Spot each line in the records below where the word "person" occurs, then copy it.
===== Given data
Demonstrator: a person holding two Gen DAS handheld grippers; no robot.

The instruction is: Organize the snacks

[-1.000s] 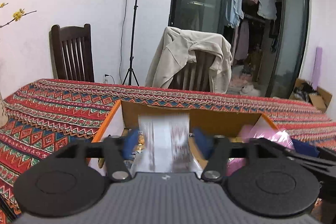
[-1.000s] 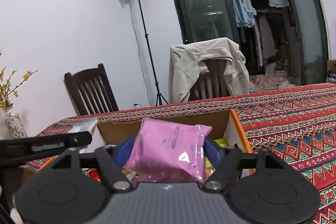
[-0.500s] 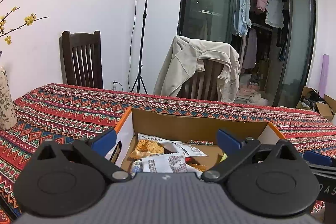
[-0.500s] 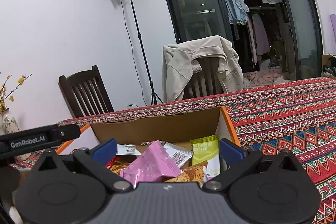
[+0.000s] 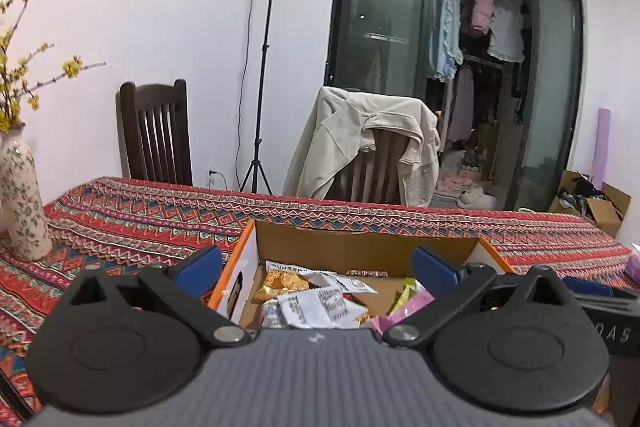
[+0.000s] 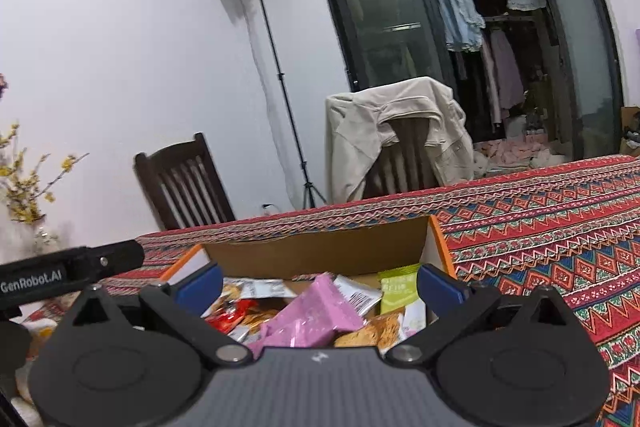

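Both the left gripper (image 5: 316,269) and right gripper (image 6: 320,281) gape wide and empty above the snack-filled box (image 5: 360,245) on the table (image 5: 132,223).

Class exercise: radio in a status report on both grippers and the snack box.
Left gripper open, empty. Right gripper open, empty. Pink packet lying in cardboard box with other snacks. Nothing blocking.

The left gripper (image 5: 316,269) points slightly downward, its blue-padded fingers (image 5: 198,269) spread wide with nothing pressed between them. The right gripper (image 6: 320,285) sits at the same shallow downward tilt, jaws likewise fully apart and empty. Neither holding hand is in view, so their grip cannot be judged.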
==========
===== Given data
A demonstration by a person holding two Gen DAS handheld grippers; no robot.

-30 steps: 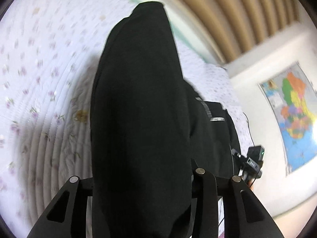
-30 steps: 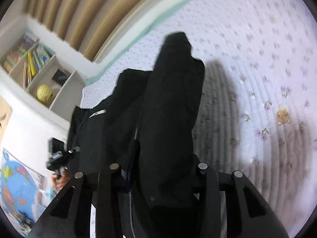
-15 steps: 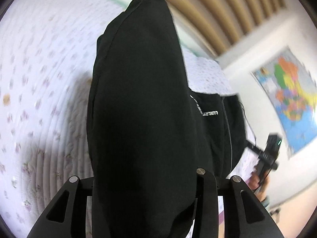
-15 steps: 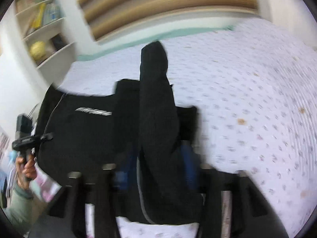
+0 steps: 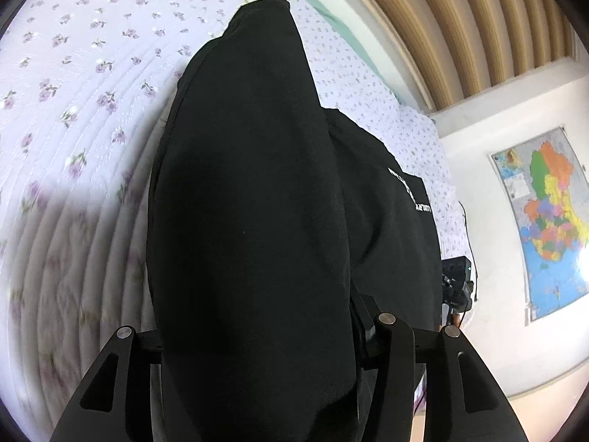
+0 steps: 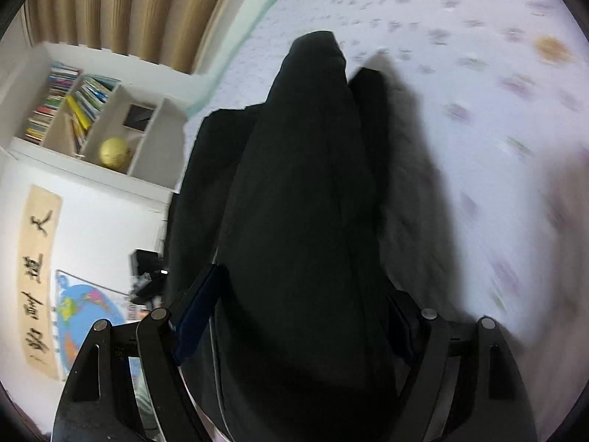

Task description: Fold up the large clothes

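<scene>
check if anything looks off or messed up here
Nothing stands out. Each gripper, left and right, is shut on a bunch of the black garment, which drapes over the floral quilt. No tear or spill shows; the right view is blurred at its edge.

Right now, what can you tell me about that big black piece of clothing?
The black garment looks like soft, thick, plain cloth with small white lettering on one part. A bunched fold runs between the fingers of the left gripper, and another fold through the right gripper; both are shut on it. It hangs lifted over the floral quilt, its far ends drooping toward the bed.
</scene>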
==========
• Output of the task:
Demonstrator: a person holding two Gen DAS handheld grippers; no robot.
A demonstration by a person holding two Gen DAS handheld grippers; no robot.

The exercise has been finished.